No entanto, muitas vezes deixamos de perceber como estes modernos recursos tecnológicos contribuem para o progresso da humanidade. Neste documento abordamos o tema e descrevemos algumas aplicações que já utilizamos em nossas vidas:
**1. Reconhecimento de imagem e vídeo: ** São utilizadas em sistemas de reconhecimento facial, vigilância de segurança e marcação automatizada de conteúdo.
**2. Saúde: ** Auxiliam os profissionais médicos na formulação de diagnósticos, como a detecção de tumores, ao analisarem em curto espaço de tempo imagens dos exames médicas com indícios, inclusive precoces das doenças, com taxas de acerto acima de 90%.
**3. Veículos autônomos: **
Auxiliam na construção de um sistema de transporte automotivo autônomo seguro e eficiente, ao possibilitar o reconhecimento de sinais de trânsito, obstáculos e pedestres.
**4. Processamento de Linguagem Natural (PLN): ** Aprimoram Chatbots e assistentes virtuais analisando textos e até mesmo os sentimentos correlacionados com as palavras e narrativas existentes.

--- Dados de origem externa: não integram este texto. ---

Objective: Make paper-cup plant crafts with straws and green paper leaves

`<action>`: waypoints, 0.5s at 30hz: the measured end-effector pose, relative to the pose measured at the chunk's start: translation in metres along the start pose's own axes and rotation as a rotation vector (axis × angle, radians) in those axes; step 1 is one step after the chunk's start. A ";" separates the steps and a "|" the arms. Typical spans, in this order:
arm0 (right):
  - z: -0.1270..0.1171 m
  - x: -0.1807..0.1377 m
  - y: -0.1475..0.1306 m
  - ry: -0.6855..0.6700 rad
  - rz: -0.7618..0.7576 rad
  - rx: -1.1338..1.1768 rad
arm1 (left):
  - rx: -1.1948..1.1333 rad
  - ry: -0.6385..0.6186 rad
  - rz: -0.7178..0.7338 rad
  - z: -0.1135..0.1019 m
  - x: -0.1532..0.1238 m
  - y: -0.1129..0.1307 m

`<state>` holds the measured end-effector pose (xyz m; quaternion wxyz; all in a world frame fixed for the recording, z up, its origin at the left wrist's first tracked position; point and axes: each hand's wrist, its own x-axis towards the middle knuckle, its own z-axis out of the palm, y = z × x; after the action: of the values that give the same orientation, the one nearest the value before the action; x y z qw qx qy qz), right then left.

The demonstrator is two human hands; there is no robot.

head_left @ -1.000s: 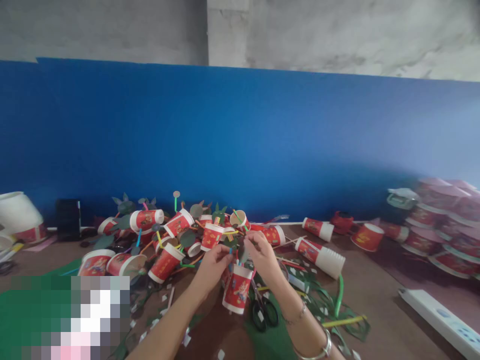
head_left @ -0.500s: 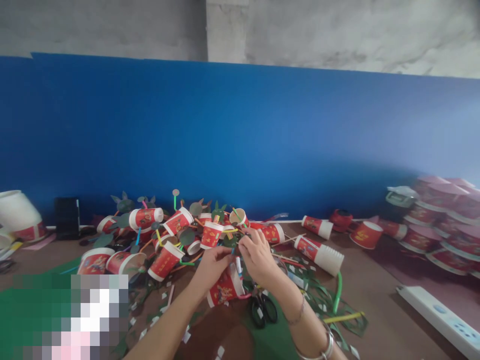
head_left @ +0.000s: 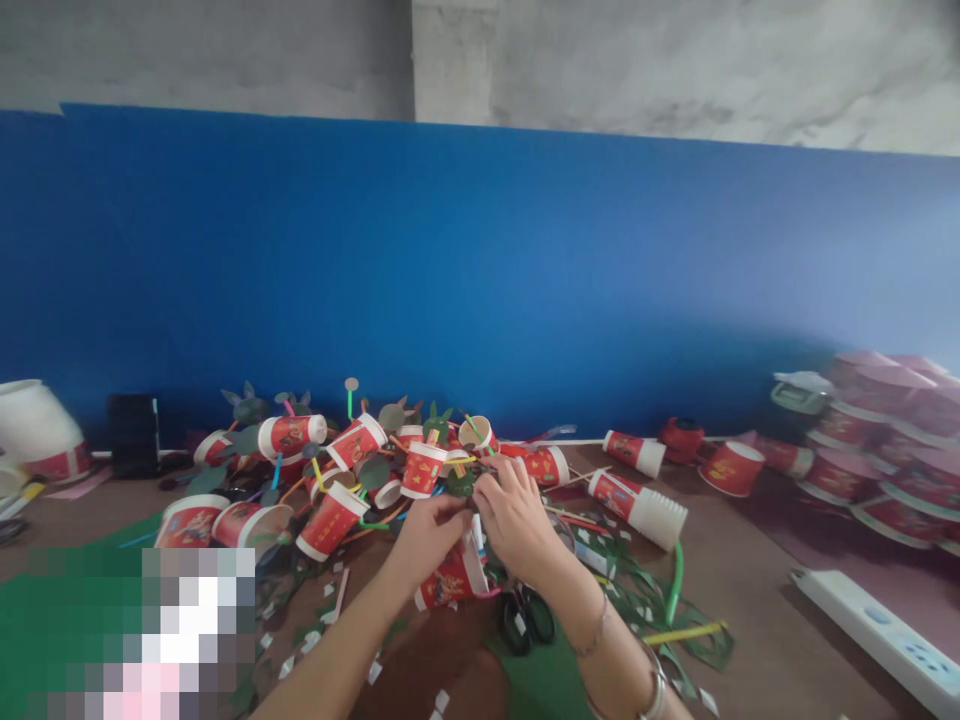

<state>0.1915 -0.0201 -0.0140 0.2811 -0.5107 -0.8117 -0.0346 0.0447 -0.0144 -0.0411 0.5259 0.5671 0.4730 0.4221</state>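
Note:
My left hand is closed in a pinch, its fingertips at the lower edge of a small dark green paper piece. From the other side, my right hand meets it with bent fingers closed on the same piece. Both hands are raised above a red paper cup lying on its side, and white-and-blue sticks show at its mouth. Black-handled scissors lie below my right wrist. Part of the paper piece is hidden by my fingers.
Red paper cups with coloured straws and paper discs are heaped at the left. A cup stack lies at the right. Beyond it are a power strip and piled red-and-pink items. Green paper scraps litter the brown table. A blue panel stands behind.
My hands have drawn slightly closer together around the green paper piece. The blue bit that showed between my fingertips is now hidden. The things on the table stay put.

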 end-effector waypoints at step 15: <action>0.002 0.000 -0.002 -0.005 0.013 0.038 | 0.155 0.082 0.198 0.004 -0.005 0.009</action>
<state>0.1889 -0.0204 -0.0148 0.2892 -0.5108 -0.8094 -0.0159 0.0486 -0.0200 -0.0323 0.4165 0.6319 0.4671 0.4572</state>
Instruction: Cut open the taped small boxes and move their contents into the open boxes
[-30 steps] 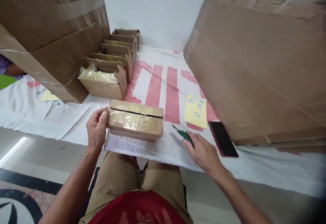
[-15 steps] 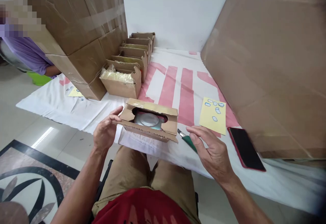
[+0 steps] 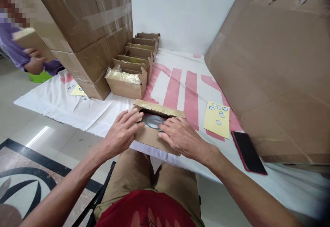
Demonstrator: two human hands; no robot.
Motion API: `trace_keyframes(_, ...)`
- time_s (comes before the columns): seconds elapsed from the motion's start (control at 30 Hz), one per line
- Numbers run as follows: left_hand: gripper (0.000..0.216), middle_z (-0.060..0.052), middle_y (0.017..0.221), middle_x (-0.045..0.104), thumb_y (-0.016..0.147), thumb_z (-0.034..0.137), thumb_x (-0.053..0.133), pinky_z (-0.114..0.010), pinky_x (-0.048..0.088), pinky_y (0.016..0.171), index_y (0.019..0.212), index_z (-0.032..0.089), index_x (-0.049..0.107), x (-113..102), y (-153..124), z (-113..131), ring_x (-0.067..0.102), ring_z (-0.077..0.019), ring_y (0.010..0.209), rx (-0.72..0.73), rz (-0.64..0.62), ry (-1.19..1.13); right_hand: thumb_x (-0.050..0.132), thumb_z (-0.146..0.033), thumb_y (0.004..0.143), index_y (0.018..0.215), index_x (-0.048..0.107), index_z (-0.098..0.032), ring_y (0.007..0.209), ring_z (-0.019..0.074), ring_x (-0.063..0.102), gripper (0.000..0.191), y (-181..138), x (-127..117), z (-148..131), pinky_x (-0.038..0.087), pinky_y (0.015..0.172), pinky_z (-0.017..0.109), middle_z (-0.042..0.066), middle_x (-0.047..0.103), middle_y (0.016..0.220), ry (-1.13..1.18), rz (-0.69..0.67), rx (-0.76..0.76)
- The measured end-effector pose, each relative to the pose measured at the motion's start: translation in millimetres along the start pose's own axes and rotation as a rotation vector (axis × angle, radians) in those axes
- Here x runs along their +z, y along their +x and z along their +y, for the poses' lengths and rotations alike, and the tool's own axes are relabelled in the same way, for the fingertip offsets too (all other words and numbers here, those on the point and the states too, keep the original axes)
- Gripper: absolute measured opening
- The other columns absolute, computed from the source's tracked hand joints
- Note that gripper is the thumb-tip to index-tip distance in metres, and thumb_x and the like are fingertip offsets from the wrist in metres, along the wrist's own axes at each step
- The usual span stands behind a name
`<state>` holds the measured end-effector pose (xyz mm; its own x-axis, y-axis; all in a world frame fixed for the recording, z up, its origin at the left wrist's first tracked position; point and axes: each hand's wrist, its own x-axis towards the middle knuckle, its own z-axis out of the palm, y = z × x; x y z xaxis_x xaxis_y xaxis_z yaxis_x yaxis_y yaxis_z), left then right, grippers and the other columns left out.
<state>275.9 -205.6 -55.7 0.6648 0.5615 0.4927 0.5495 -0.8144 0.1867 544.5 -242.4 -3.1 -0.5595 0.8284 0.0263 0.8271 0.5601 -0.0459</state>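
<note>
The small cardboard box (image 3: 148, 138) sits at the near edge of the table (image 3: 98, 115), in front of the person's lap, in the head view. Its far flap (image 3: 165, 108) stands up along the opening, and its near side slopes toward the person. Inside lies a pale, round-topped item (image 3: 153, 121).

The left hand (image 3: 126, 127) rests on the box's left end, its fingers bent and slightly spread at the opening. The right hand (image 3: 182, 136) covers the right end, fingers curled with their tips close to the round item. Whether either hand pinches the cardboard or only presses it, I cannot tell.

The step in hand looks like opening the box; the next move seems to call for both hands clearing the end flaps evenly, without catching the contents.

By the table's near edge, to the right, lies a phone (image 3: 249, 153), with a yellow sheet (image 3: 217, 118) just beyond it. A large carton (image 3: 278, 82) stands along the right side. Toward the left, a row of opened boxes (image 3: 126, 86) runs to the far edge beside stacked cartons (image 3: 85, 24). Past the table's left end, a co-worker's hand (image 3: 36, 63) is at another box (image 3: 34, 43).
</note>
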Motion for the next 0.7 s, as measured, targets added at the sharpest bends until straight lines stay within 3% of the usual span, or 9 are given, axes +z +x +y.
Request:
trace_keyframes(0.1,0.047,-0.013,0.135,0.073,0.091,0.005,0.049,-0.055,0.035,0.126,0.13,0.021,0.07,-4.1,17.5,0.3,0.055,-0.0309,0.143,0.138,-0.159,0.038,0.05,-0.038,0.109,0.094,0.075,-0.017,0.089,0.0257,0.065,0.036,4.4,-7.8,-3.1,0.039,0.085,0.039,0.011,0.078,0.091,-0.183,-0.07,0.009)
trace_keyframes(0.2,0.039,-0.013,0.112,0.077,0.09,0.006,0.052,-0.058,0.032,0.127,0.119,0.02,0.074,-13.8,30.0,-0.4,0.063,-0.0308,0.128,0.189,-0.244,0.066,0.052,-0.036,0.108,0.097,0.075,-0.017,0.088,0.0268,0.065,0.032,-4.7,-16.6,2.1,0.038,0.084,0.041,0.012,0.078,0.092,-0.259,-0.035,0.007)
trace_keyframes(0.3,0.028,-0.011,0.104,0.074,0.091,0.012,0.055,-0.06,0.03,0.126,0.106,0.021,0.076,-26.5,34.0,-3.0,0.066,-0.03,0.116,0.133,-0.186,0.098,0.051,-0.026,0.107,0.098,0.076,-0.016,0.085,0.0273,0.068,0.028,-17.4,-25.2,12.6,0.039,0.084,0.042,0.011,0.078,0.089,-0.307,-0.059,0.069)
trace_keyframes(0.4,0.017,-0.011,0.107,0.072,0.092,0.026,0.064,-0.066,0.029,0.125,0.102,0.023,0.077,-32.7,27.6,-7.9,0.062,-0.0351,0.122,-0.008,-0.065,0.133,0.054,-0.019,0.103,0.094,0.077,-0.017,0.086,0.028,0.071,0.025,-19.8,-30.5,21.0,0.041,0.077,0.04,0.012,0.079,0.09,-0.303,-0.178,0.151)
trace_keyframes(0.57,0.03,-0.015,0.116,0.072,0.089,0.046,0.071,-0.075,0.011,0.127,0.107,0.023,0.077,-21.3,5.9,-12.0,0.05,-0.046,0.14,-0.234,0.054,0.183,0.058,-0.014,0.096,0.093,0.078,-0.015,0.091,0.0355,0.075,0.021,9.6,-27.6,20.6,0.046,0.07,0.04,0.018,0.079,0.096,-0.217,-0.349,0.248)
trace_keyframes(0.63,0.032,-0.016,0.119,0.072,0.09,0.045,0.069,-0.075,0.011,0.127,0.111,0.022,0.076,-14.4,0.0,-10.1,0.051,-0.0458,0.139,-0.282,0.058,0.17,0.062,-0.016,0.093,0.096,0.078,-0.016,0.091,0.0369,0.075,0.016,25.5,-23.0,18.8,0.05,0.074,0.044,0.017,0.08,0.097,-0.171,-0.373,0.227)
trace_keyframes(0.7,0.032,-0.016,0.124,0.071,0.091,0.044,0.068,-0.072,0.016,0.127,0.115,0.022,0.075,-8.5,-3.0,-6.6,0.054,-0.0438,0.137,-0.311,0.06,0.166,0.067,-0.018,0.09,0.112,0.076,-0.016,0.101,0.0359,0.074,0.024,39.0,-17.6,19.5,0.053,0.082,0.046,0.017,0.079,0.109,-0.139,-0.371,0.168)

**5. Varejo e comércio eletrônico: **
Alimentam os sistemas de recomendação ao analisarem o comportamento do cliente por meio de dados visuais.
**6. Agricultura: **
Identificam doenças de plantas e monitoram a saúde das culturas usando imagens capturadas por drones, também influenciados pelas próprias CNNs
**7. Jogos e Realidade Aumentada: **
Aprimoram a renderização gráfica e criam experiências imersivas personalizadas e únicas aos seus usuários.
PARTE II
**O IMPACTO DAS CNNs NA SAÚDE**
Apesar das CNNs serem especialmente importantes no estudo das imagens médicas, sua atuação a consolidaram como pedra angular na Saúde Moderna, sendo alguns dos setores que foram significativamente impactados:
• Nos Diagnósticos Médicos:
As CNNs analisam imagens médicas como raios-X, ressonâncias magnéticas e tomografias computadorizadas para detectar anormalidades como fraturas, infecções, detecção precoce de câncer ou doença de Alzheimer.
• Análises das Especialidades Médicas:
Na oftalmologia, as CNNs ajudam a detectar condições como retinopatia diabética e glaucoma, analisando imagens da retina.
• Na Anatomia Patológica:
Eles auxiliam no exame de amostras de tecido para identificar células cancerígenas, acelerando o diagnóstico e melhorando a precisão.
• Na Segmentação de Órgãos:
As CNNs são usadas para segmentar órgãos em imagens médicas, auxiliando no planejamento e tratamento cirúrgico do segmento doente.
• Análise Preditiva:
Ao analisar padrões baseado em dados médicos de milhares de pacientes, as CNNs podem prever os resultados dos pacientes, ajudando os médicos a tomarem decisões informadas eficientes e mais seguras.
• Medicamentos conforme características individuais:
As CNNs analisam estruturas moleculares para identificar potenciais candidatos a medicamentos, acelerando o processo de pesquisa na terapia personalizada.
**• Telemedicina**:
Com dispositivos vestíveis e aplicativos móveis, as CNNs permitem o monitoramento remoto de pacientes, analisando dados vitais como frequência cardíaca, nível de açúcar no sangue ou ainda detectando precocemente problemas de pele.
Resumindo, esses aplicativos não apenas aumentam a precisão do diagnóstico, mas também reduzem a carga de trabalho dos profissionais de saúde.
PARTE III
**CORRELAÇÕES DAS CNNs com os DISPOSITIVOS MÉDICOS (DM) INCORPORADOS COM IA**
As CNNs são incrivelmente valiosas em DM com ferramentas de IA. Essas redes são particularmente poderosas no processamento e análise de dados visuais, o que as torna ideais para aplicações na saúde, sendo alguns exemplos:
**• Dispositivos de Diagnóstico: **
Os DM alimentados por IA usam CNNs para analisar imagens como raios-X, ressonâncias magnéticas e ultrassons, permitindo a detecção precoce de doenças como câncer, doenças cardíacas e distúrbios neurológicos.
**• Dispositivos Vestíveis: **
As CNNs ajudam a processar dados de smartwatches e rastreadores de fitness, detectando irregularidades como arritmia ou alterações na saturação de oxigênio que podem exigir atenção médica precoce ou maior investigação clínica.